Most of my Western spot-and-stalk hunts start after gaining a high vantage point, plopping down and picking apart the landscape with quality glass. Most of the time – although not always – my target is a bedded animal. I prefer to stalk bedded animals for a number of reasons, but mostly because time is on my side.
One of the biggest mistakes most spot-and-stalk hunters make is rushing into the stalk. Yes, there is a time to be aggressive and toss caution to the wind, but stalking a bedded animal isn’t one of those times.
Wanna increase your spot-and-stalk success rate? Take the time to find and use landmarks to your advantage.

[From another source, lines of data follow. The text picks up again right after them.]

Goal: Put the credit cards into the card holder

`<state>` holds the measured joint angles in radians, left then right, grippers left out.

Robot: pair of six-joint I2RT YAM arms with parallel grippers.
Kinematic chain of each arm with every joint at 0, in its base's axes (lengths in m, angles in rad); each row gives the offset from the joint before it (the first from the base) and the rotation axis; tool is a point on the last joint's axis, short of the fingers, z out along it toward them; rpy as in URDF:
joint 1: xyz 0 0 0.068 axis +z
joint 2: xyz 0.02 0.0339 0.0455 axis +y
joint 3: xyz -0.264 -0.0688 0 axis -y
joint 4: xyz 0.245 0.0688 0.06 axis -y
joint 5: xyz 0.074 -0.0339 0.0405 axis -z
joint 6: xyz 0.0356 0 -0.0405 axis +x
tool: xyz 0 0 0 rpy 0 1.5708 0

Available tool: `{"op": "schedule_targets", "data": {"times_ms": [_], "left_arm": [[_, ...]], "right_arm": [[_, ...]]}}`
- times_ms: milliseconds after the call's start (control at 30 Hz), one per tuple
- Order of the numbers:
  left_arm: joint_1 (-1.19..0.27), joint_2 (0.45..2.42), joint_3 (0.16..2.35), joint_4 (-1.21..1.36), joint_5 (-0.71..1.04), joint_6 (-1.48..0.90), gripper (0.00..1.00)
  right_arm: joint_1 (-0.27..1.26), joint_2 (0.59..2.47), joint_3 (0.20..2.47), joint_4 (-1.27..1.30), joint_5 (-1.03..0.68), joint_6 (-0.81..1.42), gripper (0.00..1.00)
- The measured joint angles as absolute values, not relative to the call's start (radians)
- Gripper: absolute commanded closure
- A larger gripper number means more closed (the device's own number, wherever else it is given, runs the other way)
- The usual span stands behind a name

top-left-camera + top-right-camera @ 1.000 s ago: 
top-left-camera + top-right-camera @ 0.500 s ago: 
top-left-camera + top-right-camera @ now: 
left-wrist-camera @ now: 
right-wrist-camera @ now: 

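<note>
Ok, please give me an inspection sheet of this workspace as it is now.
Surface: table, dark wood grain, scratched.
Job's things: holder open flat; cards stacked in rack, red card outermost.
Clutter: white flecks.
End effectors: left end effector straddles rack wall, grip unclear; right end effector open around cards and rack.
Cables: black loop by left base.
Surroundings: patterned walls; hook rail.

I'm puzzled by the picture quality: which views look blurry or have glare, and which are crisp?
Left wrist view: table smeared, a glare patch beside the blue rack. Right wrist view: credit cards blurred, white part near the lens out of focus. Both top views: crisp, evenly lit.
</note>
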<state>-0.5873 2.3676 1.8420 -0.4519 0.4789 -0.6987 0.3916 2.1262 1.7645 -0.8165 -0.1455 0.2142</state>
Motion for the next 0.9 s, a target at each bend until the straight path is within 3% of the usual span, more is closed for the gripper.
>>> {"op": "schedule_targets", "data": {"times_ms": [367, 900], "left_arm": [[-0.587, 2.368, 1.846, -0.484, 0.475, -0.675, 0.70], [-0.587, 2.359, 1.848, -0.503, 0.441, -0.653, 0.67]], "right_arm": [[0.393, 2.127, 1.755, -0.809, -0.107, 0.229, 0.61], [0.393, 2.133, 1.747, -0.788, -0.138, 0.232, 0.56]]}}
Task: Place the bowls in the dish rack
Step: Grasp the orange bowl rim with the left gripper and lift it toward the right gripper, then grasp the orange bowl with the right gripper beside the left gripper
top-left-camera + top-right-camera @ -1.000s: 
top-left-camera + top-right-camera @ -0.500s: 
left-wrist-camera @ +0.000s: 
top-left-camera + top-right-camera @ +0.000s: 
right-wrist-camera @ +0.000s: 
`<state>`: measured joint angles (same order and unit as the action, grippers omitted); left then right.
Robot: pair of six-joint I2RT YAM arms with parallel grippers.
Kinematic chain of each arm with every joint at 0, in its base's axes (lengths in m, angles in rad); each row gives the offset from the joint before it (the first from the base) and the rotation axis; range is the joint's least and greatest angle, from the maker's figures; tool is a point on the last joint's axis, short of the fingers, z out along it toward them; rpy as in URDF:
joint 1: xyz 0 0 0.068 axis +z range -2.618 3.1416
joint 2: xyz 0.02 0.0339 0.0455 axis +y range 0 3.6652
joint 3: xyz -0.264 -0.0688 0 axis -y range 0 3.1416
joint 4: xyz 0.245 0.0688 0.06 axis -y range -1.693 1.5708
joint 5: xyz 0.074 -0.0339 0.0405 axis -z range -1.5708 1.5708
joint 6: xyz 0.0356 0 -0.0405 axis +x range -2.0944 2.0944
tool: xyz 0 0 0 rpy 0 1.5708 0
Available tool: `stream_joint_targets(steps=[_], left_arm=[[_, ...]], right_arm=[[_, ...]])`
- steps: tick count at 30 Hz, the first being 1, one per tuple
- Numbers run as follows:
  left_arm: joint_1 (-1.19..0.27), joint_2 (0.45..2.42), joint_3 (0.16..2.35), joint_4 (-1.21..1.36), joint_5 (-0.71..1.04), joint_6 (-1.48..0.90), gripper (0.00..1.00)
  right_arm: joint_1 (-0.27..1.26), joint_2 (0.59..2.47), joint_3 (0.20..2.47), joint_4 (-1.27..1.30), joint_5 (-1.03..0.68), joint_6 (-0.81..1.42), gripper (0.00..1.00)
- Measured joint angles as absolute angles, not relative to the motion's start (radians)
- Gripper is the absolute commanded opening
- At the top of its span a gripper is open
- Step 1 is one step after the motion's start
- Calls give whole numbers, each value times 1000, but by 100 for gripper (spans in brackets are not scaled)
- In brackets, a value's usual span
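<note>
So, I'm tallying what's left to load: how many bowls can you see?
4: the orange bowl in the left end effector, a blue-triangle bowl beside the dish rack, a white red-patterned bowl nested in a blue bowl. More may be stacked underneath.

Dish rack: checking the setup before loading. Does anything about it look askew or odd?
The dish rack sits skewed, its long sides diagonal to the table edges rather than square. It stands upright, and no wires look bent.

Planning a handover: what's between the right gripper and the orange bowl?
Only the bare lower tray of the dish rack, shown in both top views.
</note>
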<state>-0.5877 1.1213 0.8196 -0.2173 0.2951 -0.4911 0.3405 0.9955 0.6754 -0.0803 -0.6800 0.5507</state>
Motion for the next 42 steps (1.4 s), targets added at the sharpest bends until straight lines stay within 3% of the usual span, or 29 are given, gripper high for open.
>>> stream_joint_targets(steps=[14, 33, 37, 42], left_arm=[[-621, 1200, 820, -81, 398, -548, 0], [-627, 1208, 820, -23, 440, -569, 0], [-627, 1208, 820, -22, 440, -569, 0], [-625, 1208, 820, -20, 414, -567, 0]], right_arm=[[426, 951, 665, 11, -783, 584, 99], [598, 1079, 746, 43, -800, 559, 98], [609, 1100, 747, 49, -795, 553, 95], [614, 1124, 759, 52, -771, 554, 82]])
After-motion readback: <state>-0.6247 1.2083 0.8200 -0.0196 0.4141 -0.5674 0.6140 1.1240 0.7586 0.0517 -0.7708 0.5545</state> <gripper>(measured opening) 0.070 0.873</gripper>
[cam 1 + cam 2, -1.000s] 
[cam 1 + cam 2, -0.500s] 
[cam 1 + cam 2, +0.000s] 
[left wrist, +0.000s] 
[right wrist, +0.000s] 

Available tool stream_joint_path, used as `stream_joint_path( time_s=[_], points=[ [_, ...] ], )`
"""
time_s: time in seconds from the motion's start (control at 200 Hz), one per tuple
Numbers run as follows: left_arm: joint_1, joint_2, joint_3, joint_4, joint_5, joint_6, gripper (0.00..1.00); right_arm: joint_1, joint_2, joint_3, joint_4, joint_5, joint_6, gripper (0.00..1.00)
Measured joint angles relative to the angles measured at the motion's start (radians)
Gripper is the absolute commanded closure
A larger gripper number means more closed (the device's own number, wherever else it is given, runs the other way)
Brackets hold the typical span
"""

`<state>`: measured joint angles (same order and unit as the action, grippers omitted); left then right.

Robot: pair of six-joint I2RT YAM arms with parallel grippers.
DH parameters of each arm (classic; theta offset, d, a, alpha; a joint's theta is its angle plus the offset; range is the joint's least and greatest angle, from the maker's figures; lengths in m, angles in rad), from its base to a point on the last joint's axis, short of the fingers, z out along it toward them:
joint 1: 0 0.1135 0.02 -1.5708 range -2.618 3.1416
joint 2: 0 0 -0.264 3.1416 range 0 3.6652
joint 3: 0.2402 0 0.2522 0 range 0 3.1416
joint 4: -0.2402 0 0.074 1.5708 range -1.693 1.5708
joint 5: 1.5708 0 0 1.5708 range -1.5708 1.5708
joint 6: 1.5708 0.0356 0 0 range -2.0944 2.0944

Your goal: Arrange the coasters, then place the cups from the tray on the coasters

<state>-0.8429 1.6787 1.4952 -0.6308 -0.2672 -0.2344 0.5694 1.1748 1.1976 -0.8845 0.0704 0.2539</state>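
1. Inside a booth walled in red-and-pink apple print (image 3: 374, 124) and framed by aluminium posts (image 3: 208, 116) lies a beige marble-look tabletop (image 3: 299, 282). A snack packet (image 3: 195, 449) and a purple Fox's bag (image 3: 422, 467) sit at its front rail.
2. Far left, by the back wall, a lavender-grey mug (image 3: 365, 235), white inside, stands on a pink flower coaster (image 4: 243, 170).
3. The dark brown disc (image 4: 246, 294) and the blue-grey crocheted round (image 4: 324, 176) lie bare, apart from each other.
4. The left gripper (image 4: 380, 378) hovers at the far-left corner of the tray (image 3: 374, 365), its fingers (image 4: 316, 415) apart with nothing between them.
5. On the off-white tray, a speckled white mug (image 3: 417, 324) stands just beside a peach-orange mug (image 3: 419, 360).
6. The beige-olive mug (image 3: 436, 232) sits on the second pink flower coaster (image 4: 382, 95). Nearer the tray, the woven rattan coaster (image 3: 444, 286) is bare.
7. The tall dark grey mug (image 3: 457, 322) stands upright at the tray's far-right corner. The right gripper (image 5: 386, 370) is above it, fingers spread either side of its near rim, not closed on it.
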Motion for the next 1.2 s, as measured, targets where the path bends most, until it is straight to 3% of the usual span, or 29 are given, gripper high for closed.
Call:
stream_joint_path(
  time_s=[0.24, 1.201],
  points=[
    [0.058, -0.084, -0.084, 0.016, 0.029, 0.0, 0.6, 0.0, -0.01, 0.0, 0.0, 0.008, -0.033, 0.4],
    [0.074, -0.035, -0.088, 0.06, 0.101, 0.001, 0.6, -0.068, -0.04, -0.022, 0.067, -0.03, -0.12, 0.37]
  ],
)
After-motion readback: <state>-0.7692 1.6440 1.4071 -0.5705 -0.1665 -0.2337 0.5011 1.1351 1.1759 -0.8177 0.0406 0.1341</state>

Choose five or more landmarks
First, use your binoculars and a spotting scope to pick at least five distinguishable landmarks you’re confident you can see at different points during your approach. I always pick five just to make sure I can see at least one at any point. Remember, once you leave your elevated perch, the visibility will change several times throughout the stalk.
Snap photos of your landmarks
After you have five distinguishable landmarks, take a small digital camera and snap some photos. No, I don’t recommend a smartphone unless you plan to attach the phone to your spotting scope. I like a high-zoom, packable digital camera that allows me to quickly zoom and snap pictures of each of my chosen landmarks. Why? There is nothing better than having an up-close image of your landmarks to refer to during your stalk. Countless times I’ve used my camera and binos to double and triple check my landmarks during a stalk. Having a quality digital image of each landmark will pay off in spades for you.
A GPS rounds out this trifecta
You have your photos. You have your landmarks. But you’re still not ready to start inching across the earth like a worm. If you’ve come into the modern age you most likely have a GPS with topographical map capabilities. If not, consider investing in one of these small, handheld devices. The GPS will show you your exact position, allowing you to estimate the targeted animal’s exact position and the location of each landmark. During the stalk, you can use the GPS in conjunction with your digital photos to better triangulate your distance from your target.
It’s a foolproof system that, if used correctly, will put you in close quarters of the animal you’re stalking.